*Aim of the exercise:*
Each line below must be set down exactly as it stands.

[Extracted records]
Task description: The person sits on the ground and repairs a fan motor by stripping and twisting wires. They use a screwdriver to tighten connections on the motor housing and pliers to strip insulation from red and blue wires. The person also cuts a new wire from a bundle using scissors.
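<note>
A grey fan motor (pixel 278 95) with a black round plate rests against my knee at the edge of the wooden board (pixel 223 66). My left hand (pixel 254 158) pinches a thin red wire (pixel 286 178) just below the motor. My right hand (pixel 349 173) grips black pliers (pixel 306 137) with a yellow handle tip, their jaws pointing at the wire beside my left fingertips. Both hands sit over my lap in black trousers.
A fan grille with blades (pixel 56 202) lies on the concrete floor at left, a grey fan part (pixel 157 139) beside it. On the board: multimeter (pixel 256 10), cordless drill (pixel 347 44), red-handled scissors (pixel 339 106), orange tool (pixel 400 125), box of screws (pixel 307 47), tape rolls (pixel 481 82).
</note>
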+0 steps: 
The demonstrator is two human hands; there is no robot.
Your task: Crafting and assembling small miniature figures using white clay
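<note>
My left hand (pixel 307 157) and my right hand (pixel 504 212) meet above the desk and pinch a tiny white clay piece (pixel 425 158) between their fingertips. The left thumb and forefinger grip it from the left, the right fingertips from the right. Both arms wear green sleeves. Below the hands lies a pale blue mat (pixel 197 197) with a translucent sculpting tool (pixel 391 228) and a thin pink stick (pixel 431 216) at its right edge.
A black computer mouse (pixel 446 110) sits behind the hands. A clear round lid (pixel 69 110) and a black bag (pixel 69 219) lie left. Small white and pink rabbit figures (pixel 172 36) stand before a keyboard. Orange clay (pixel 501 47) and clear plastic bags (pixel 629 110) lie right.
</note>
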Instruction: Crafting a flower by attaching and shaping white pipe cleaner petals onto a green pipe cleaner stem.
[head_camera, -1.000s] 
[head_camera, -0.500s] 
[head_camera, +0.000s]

*Solution to this exercise:*
Task description: The person sits on the ground and repairs a fan motor by stripping and twisting wires. They use a screwdriver to tighten connections on the motor housing and pliers to strip insulation from red and blue wires. The person also cuts a new wire from a bundle using scissors.
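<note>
A grey fan motor (pixel 278 95) with a black round plate rests against my knee at the edge of the wooden board (pixel 223 66). My left hand (pixel 254 158) pinches a thin red wire (pixel 286 178) just below the motor. My right hand (pixel 349 173) grips black pliers (pixel 306 137) with a yellow handle tip, their jaws pointing at the wire beside my left fingertips. Both hands sit over my lap in black trousers.
A fan grille with blades (pixel 56 202) lies on the concrete floor at left, a grey fan part (pixel 157 139) beside it. On the board: multimeter (pixel 256 10), cordless drill (pixel 347 44), red-handled scissors (pixel 339 106), orange tool (pixel 400 125), box of screws (pixel 307 47), tape rolls (pixel 481 82).
</note>
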+0 steps: 
The demonstrator is two human hands; there is no robot.
Your task: Crafting and assembling small miniature figures using white clay
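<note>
My left hand (pixel 307 157) and my right hand (pixel 504 212) meet above the desk and pinch a tiny white clay piece (pixel 425 158) between their fingertips. The left thumb and forefinger grip it from the left, the right fingertips from the right. Both arms wear green sleeves. Below the hands lies a pale blue mat (pixel 197 197) with a translucent sculpting tool (pixel 391 228) and a thin pink stick (pixel 431 216) at its right edge.
A black computer mouse (pixel 446 110) sits behind the hands. A clear round lid (pixel 69 110) and a black bag (pixel 69 219) lie left. Small white and pink rabbit figures (pixel 172 36) stand before a keyboard. Orange clay (pixel 501 47) and clear plastic bags (pixel 629 110) lie right.
</note>
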Instruction: Crafting a flower by attaching and shaping white pipe cleaner petals onto a green pipe cleaner stem.
[head_camera, -1.000s] 
[head_camera, -0.500s] 
[head_camera, +0.000s]

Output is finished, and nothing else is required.